There was much talk at our office on Friday about other favorite short stories that should be singled out for top ten lists. Personally, my top ten list is always, always changing. So, as with most chores these days, we lay the burden down on our intern Chris, who came up with the following. Feel free to add your own lists, dear readers. -Hannah
One Story intern Chris’s “Top Ten Short Stories”
1. “For Esme – With Love and Squalor” by J.D. Salinger — I don’t reread stories ever. I always want to be absorbing something new. Yet, about once a year I always find myself coming back to this one. Since 6th grade I think I’ve read this one about twelve times. I think it’s because Salinger managed to convince me of the main character’s love for Esme to the extent that I became less a voyeur in their interactions, and more a guardian of their shared history. P.S. If the only thing you’ve ever read by Salinger is The Catcher In the Rye, you should at least check out Nine Stories.
2. “A Good Man Is Hard To Find” by Flannery O’Connor — “Shut up, Bobby Lee,” The Misfit said. “It’s no real pleasure in life.” How can you beat that for a last line?
3. “The Garden Of the Forking Paths” by Jorge Louis Borges — I never really connected with the mystery genre… but this one is so original, so clever, so unexpected. I could have put down just about any story from Borges on this list, but this one always stands out to me as a perfect example of how he could take an existing form and morph it into something completely new in terms of style, and form.
4. “Next Door” By Tobias Wolff — You really need to read this if you haven’t already. I can’t think of anything to say without giving the story away. It’s just so good.
5. “Araby” by James Joyce — The man could write epiphanies like nobody’s business. It’s so short, but there is such a fullness to the way he writes, which I always loved.
6. “White Angel” by Michael Cunningham — This story taught me the power of jumping in between tenses, I’ve been in love with technique ever since.
7. “Swaddling Clothes” by Yukio Mishima — Like all of his stuff, it’s a little disturbing… but that’s not why I picked it. He does this great trick with time that I’m still trying to figure out.
8. “Hell Heaven” by Jhumpa Lahiri — When she came to Connecticut College this year, she read this story. I was absolutely floored.

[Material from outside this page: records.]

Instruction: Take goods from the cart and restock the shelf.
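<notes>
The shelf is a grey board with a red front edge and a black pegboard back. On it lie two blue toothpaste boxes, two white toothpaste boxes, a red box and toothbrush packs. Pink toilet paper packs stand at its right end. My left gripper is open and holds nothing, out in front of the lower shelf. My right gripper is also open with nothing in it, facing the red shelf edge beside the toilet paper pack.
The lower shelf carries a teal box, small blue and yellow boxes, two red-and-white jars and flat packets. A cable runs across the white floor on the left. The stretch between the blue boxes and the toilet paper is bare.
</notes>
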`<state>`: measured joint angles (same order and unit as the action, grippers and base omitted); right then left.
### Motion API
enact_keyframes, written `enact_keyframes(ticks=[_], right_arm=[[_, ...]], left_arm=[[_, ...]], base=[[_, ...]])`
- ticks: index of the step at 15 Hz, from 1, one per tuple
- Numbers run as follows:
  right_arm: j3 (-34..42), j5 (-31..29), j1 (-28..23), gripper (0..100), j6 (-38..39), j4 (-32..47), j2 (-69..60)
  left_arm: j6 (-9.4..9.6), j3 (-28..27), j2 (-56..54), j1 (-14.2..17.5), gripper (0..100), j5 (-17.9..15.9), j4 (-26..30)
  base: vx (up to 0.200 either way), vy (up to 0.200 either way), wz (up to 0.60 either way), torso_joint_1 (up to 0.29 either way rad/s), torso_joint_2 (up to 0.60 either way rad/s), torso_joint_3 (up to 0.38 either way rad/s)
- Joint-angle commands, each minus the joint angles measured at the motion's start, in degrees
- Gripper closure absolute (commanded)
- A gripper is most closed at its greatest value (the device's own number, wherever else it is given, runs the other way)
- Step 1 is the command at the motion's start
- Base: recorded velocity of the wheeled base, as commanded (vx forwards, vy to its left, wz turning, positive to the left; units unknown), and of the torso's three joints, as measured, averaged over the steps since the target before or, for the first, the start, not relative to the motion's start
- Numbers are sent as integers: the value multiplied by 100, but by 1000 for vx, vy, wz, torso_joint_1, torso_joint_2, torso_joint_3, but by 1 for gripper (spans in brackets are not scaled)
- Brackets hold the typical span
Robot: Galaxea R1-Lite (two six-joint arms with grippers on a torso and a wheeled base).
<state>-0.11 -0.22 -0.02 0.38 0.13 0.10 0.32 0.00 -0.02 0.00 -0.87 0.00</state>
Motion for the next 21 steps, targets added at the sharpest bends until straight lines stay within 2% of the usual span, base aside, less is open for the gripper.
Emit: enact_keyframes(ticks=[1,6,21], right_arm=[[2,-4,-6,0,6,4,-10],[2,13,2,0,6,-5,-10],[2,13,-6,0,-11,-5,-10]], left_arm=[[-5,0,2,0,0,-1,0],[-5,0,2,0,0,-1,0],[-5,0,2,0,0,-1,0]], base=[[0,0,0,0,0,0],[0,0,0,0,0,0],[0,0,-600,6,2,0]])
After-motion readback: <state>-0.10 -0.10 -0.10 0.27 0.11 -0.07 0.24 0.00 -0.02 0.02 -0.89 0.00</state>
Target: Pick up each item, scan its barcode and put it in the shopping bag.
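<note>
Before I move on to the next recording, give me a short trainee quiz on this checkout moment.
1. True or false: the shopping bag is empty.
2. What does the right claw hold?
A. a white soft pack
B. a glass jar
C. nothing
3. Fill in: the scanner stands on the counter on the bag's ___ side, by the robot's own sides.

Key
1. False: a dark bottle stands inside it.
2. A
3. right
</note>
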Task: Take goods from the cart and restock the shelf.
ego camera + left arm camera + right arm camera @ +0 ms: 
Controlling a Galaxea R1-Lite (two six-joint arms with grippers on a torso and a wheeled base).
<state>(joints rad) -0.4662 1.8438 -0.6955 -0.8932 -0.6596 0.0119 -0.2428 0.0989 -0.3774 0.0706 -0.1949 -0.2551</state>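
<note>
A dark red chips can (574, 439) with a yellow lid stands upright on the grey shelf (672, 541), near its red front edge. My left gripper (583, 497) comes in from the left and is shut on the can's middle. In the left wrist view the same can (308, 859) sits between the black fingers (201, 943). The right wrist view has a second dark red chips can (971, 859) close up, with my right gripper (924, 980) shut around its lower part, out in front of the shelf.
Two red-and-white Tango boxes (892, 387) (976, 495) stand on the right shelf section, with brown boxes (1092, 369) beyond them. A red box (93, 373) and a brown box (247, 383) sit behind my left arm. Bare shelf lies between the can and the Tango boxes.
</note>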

9. “Blood Burning Moon” by Jean Toomer — This is from his work, Cane, there is special lyricism in his writing that I’ve always loved. This story is one of the few that has ever frightened me. One night at school, the moon turned blood red and I called everyone that I cared about be make sure they were okay because of this story.
10. “Teach Us To Outgrow Our Madness” by Kenzaburo Oe— Okay, I’m bending the rules here. They call this a “short novel”, but I don’t buy into that. This story is touching, disturbing, intriguing, and demonstrative of what I think is great about his writing.